Well, we all know what we'd like to see in such a situation, if we
were members of a lodge system that teaches both loyalty and honesty.
So let's say that the salesman pays for and gives shoes to the fellow.
What next?

Does he stop there? Does he pat himself on the back for having done a
"good deed" and send the man on his way -- or does he ask, "Do you
need food? Do you have shelter for the night? May i conduct you to my
lodge where the brothers will see to it that enough money is collected
to buy you a new suit and train fare to your destination"?

What the candidate does in such a case will demonstrate WITHOUT ANY
PEDANTRY his mastery or proficiency at the lessons taught in the
degree he has studied. If he passes a proficiency test of this type,
he may be deemed ready to receive initiation into a higher degree. 

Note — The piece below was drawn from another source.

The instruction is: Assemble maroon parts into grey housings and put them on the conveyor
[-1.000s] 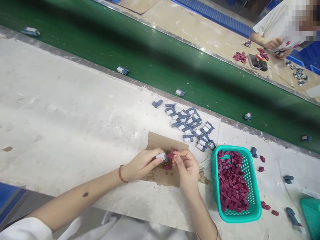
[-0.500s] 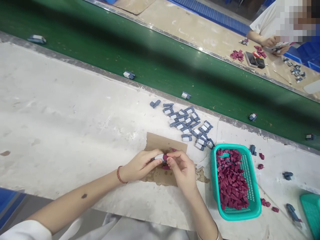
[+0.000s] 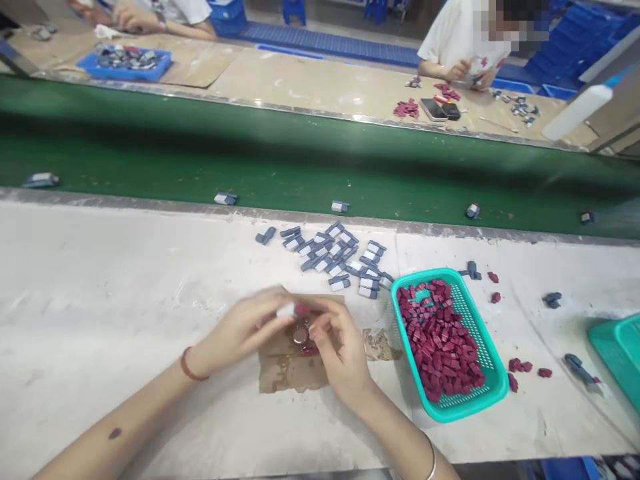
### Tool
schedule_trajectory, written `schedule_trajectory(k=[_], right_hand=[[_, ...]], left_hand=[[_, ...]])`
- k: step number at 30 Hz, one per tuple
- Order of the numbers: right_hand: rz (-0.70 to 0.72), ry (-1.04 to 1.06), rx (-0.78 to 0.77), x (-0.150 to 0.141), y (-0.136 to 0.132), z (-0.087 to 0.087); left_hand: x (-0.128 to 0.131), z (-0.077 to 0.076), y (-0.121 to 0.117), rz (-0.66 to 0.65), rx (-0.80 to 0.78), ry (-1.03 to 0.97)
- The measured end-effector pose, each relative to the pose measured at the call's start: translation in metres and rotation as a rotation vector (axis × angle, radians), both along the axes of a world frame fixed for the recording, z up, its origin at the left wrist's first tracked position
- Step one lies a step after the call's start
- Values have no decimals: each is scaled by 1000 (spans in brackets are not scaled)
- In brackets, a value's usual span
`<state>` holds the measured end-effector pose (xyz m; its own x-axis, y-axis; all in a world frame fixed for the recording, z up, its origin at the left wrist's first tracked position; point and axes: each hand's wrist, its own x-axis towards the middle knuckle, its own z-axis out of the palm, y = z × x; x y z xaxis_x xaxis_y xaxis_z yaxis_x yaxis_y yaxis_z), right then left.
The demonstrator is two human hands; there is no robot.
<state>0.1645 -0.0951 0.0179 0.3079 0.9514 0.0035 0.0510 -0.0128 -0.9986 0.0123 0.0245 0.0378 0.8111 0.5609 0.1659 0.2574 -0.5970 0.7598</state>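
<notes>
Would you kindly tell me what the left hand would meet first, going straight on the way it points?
The left hand would probably meet the right hand just ahead, though blur leaves the depth unclear.

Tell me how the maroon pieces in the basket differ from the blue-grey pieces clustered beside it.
The maroon pieces are one dark red; most blue-grey pieces also show white.
A maroon piece looks shorter than a blue-grey one.
The maroon ones are heaped inside the teal basket; the blue-grey ones lie loose on the table.
Both are groups of many small pieces.
</notes>
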Motion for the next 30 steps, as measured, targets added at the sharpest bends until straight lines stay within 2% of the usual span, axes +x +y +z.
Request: schedule_trajectory(k=[2,4,6,8,11,13,16,18,21,23,25,28,30], right_hand=[[-110,-34,35,1,-4,-2],[-117,-113,42,1,-8,-4],[-25,-240,45,-1,-11,-5],[98,-396,62,-3,-13,-4],[226,-630,84,-2,-15,4],[234,-741,93,9,-19,16],[108,-857,86,43,-33,37],[-24,-988,-11,77,-46,47],[-139,-1291,-189,132,-63,48],[-67,-1440,-228,160,-70,42],[31,-1500,-242,178,-72,35],[97,-1478,-230,190,-73,27],[114,-1465,-222,193,-73,26]], left_hand=[[18,10,32,141,80,8],[42,12,70,292,92,85],[70,8,106,306,50,213],[95,1,135,283,79,278],[125,-7,158,241,181,370],[139,-8,160,216,269,408],[156,-9,153,116,373,420],[170,-11,144,-5,404,418],[194,-19,133,-144,402,409],[210,-25,127,-163,384,390],[223,-28,122,-145,363,356],[231,-27,114,-102,319,282],[225,-21,106,-67,281,226]])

And, as i said -- this is a TRUE STORY. There are lodges in America
that arrange such tests of proficiency. In this case, the supposed bum
was the master of a nearby lodge who had come to town on business, and
was asked to test the proficiency of the new lodge member. The shoe
salesman passed -- not only did he buy the bum shoes, he gave him
money for lunch, told him to come back when the shoe store closed,
took the man home with him, and telephoned his lodge master to see if
more aid could be arranged. He was deemed to have attained proficiency
in the subject of the degree he was studying -- b.'. l.'. r.'. and
t.'. -- and was deemed worthy to be passed to the next degree.